**What to produce**
Would you return the listing that follows exactly, leaving its pictures behind?

**Stored data**
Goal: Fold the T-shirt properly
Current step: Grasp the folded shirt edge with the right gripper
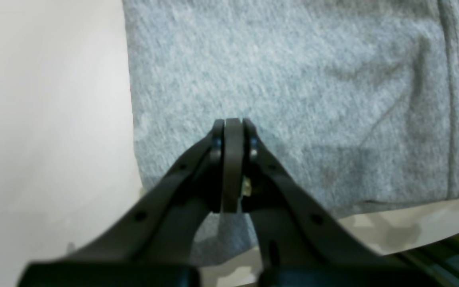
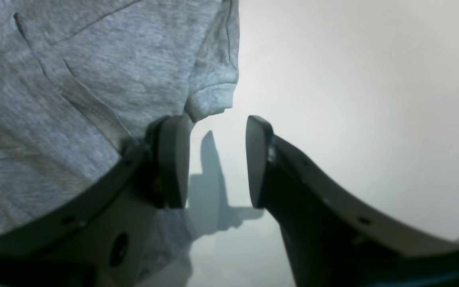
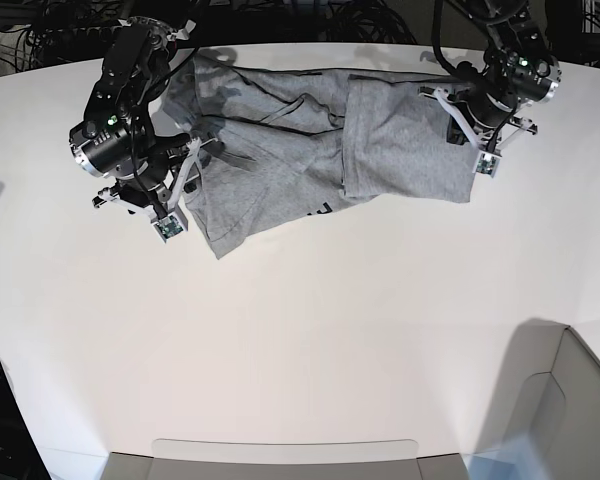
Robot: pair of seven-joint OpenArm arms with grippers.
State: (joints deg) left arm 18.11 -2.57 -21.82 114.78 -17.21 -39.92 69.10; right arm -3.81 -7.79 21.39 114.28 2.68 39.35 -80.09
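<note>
The T-shirt (image 3: 310, 140) lies crumpled and partly doubled over at the far side of the white table (image 3: 300, 340), one flap already laid across its middle, a few black letters peeping out at the near edge. The left gripper (image 1: 233, 123) sits over the cloth near its outer edge, jaws pressed together; whether any fabric is pinched between them, I cannot tell. The right gripper (image 2: 217, 159) hangs at the other end with its jaws apart, one finger (image 2: 171, 159) just over the grey cloth, the other over bare table, the sleeve hem (image 2: 213, 97) just beyond. To do this well, the right should, I judge, settle squarely over that edge and bite through the whole layer before lifting, keeping both ends level so the fold lands flat, not bunched
</note>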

**Answer section**
Goal: Fold the T-shirt properly
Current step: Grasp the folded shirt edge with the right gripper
Robot: pair of seven-joint OpenArm arms with grippers.
State: (joints deg) left arm 18.11 -2.57 -21.82 114.78 -17.21 -39.92 69.10; right arm -3.81 -7.79 21.39 114.28 2.68 39.35 -80.09
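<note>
The T-shirt (image 3: 310, 140) lies crumpled and partly doubled over at the far side of the white table (image 3: 300, 340), one flap already laid across its middle, a few black letters peeping out at the near edge. The left gripper (image 1: 233, 123) sits over the cloth near its outer edge, jaws pressed together; whether any fabric is pinched between them, I cannot tell. The right gripper (image 2: 217, 159) hangs at the other end with its jaws apart, one finger (image 2: 171, 159) just over the grey cloth, the other over bare table, the sleeve hem (image 2: 213, 97) just beyond. To do this well, the right should, I judge, settle squarely over that edge and bite through the whole layer before lifting, keeping both ends level so the fold lands flat, not bunched
</note>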

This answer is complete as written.